**Assignment**. Filtering the records below, copy only those lines that include the word "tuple".

**Input data**.
Content starts

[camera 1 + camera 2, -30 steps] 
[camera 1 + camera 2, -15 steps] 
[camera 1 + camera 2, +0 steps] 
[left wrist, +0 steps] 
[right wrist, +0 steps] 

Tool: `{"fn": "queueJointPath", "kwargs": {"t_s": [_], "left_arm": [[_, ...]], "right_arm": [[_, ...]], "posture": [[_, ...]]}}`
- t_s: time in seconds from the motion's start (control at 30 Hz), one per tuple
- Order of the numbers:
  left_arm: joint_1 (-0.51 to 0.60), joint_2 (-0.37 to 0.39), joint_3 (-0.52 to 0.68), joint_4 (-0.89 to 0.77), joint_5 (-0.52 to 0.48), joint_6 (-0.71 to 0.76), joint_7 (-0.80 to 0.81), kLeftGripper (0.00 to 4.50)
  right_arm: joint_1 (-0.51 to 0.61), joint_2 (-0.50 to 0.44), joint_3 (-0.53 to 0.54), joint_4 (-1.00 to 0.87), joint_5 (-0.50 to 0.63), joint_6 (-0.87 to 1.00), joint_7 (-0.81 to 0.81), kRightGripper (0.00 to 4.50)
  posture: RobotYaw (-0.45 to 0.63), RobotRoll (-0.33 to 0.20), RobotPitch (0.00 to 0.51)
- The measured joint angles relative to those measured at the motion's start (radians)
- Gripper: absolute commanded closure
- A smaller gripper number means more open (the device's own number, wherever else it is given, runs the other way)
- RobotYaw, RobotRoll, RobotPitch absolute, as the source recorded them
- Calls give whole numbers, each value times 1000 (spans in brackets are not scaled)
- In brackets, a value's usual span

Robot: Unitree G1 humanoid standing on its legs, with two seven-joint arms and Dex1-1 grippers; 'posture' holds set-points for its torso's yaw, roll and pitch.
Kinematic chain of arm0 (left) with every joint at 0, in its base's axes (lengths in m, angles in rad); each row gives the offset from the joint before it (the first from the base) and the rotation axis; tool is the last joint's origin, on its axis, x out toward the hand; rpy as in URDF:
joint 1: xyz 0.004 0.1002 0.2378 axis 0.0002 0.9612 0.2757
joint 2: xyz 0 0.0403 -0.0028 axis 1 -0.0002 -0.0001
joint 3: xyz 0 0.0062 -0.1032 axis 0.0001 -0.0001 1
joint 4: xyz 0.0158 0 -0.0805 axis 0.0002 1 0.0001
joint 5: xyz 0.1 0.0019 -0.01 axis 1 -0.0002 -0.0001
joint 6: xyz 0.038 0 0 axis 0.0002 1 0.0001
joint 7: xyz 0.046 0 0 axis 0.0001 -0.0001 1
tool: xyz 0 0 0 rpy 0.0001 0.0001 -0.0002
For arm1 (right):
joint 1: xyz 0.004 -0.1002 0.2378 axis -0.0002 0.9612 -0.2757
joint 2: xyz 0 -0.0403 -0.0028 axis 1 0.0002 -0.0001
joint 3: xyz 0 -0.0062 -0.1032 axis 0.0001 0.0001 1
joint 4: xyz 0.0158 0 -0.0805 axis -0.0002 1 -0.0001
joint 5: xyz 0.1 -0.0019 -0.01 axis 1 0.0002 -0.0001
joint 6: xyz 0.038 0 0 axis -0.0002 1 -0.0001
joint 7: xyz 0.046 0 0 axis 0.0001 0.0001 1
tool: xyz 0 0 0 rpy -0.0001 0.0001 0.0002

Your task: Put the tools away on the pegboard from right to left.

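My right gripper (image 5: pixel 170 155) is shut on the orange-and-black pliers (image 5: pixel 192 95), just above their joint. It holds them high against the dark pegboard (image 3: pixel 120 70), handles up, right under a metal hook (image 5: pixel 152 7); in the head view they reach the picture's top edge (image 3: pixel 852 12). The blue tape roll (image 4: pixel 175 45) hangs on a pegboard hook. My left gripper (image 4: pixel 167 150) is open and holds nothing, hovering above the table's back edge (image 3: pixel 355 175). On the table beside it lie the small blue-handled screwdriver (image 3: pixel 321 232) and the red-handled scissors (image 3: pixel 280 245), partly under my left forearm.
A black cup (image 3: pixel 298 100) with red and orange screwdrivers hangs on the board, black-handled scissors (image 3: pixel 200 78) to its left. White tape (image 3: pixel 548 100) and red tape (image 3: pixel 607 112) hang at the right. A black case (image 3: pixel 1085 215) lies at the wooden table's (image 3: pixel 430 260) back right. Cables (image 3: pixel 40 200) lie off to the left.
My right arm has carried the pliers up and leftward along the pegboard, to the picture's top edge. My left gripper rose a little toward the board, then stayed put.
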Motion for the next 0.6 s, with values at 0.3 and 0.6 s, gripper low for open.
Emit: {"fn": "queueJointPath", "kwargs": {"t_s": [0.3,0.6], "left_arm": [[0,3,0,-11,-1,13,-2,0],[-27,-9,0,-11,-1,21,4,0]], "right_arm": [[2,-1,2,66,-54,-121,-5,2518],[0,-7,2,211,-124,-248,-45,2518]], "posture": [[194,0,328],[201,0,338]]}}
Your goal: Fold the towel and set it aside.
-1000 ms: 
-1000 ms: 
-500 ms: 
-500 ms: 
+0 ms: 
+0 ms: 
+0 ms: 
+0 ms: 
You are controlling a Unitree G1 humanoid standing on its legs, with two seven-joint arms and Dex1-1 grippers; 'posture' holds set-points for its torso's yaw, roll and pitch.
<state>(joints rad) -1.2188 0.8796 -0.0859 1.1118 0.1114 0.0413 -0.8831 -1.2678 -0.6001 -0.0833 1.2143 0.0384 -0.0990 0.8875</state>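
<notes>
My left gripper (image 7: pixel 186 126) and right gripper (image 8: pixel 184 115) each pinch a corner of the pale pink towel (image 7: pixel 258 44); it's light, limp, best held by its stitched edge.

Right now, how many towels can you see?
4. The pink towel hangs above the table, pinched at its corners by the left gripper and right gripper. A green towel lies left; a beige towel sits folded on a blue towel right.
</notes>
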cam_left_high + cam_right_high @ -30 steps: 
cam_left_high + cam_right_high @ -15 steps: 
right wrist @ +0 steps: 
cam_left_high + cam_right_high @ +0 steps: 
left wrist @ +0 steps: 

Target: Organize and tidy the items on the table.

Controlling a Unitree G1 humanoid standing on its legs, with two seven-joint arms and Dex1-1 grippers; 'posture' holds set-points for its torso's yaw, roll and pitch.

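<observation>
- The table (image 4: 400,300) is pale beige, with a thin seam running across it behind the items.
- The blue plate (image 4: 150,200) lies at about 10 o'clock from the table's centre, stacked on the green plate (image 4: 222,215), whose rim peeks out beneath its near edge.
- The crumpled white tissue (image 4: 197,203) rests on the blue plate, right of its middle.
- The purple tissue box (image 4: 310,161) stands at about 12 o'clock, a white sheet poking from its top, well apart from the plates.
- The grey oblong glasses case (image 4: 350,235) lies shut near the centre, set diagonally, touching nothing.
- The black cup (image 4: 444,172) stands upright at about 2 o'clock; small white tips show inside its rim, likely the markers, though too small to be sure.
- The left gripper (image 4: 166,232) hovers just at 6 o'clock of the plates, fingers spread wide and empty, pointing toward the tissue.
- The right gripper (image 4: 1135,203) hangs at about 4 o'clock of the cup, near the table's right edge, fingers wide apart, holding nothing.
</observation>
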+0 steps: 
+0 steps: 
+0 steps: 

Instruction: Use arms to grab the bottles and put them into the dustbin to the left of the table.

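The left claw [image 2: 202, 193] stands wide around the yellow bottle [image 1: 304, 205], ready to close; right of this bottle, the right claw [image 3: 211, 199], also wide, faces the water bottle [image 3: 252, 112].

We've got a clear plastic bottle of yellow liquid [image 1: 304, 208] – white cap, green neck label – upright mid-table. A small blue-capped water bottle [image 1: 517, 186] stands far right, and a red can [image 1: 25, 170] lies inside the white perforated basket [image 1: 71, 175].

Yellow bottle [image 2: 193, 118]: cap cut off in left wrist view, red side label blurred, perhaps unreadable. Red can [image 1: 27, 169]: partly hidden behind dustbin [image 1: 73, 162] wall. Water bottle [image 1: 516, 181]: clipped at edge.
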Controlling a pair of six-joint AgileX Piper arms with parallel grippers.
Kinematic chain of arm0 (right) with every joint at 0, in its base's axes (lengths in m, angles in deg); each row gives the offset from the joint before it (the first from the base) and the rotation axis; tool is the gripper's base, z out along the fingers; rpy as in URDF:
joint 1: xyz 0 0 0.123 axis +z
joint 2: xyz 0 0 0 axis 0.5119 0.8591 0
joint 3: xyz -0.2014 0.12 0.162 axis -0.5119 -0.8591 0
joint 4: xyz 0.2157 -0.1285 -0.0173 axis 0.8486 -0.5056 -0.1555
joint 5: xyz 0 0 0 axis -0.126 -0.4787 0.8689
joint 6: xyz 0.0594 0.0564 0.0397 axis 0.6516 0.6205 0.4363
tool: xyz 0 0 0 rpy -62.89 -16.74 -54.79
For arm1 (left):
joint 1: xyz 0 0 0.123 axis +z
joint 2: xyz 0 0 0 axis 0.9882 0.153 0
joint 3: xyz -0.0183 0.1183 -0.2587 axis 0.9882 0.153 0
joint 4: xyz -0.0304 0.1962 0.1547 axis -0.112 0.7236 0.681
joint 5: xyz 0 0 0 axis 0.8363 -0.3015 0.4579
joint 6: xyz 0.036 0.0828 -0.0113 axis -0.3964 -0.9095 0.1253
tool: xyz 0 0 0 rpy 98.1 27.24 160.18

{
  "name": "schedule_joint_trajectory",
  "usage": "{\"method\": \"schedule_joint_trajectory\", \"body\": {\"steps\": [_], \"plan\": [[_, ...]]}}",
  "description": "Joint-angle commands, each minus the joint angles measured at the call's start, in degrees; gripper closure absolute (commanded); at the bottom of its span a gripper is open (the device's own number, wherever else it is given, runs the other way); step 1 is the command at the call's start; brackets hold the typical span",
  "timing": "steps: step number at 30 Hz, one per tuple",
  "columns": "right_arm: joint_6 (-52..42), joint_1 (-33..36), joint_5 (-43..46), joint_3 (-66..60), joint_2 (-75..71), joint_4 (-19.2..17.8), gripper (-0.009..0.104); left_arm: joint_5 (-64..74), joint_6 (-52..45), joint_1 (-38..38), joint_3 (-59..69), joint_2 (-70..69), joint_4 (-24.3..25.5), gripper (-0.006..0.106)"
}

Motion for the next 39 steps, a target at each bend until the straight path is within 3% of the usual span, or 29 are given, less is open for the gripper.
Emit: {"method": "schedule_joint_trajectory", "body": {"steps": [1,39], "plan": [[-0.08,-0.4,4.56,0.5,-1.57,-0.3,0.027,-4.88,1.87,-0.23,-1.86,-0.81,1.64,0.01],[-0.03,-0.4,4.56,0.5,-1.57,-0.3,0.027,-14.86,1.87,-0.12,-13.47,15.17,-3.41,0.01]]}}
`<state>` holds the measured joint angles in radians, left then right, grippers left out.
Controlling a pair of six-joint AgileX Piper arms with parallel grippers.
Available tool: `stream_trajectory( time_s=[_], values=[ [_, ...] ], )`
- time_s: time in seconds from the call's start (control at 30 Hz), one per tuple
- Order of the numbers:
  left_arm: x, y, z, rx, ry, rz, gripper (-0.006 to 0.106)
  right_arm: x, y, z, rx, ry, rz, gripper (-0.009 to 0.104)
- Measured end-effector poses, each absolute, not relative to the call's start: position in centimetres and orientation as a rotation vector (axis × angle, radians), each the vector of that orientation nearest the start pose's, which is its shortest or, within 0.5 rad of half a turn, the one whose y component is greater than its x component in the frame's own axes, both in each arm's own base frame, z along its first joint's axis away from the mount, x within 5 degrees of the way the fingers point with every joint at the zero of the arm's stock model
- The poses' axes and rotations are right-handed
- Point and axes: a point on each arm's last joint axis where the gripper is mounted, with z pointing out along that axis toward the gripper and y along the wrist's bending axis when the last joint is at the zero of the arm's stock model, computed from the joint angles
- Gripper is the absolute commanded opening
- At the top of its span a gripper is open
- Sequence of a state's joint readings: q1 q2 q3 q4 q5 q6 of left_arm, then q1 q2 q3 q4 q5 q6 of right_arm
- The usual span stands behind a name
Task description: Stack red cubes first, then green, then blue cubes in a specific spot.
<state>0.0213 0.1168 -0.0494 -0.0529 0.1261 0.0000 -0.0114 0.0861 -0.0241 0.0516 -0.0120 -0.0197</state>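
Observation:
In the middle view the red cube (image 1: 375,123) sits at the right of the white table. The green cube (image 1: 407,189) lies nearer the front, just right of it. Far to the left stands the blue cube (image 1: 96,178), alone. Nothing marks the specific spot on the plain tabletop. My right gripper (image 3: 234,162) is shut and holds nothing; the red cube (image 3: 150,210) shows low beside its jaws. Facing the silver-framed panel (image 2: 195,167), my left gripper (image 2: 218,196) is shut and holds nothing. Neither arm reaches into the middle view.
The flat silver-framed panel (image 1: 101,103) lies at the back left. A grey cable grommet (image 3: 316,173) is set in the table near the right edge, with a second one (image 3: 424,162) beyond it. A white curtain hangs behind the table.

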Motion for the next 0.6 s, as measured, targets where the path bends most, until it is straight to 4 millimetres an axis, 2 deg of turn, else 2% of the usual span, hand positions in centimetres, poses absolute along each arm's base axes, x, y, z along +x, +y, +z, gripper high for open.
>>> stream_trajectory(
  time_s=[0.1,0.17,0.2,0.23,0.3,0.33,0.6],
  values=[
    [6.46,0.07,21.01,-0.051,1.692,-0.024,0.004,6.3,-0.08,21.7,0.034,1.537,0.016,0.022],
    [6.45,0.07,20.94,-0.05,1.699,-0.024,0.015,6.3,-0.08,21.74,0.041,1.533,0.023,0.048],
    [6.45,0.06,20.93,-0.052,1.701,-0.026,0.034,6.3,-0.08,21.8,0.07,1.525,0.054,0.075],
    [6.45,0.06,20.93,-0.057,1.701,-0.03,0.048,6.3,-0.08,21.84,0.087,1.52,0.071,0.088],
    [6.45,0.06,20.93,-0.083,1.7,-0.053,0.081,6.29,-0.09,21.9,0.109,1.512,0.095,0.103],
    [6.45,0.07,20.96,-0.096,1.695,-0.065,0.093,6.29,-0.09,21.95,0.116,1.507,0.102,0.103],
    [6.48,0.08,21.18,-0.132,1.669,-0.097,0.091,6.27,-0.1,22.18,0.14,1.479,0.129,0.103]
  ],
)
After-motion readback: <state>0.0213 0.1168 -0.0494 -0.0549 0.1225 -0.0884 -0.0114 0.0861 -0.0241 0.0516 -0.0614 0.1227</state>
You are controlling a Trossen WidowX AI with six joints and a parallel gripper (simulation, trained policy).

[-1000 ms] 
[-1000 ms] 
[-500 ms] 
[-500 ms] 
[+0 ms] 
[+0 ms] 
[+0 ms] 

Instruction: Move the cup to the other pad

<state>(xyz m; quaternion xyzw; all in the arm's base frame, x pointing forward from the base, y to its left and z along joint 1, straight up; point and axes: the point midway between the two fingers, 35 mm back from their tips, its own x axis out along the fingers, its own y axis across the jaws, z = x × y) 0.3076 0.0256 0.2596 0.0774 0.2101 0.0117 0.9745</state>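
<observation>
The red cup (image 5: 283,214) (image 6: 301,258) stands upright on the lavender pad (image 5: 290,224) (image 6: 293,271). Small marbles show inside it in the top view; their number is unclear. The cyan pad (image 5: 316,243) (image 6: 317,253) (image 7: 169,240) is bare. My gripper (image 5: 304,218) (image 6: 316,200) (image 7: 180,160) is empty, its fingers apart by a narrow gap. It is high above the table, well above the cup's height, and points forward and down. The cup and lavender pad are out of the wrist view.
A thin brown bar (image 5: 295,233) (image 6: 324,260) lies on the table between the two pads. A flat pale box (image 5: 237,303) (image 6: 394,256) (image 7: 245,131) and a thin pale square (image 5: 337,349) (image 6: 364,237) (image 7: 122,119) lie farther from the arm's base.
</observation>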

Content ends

**Task solution**.
- t_s: time in seconds from the motion's start (control at 30 Hz), one per tuple
  "timing": "steps: step number at 30 Hz, one per tuple",
- time_s: time in seconds from the call's start (control at 30 Hz), one per tuple

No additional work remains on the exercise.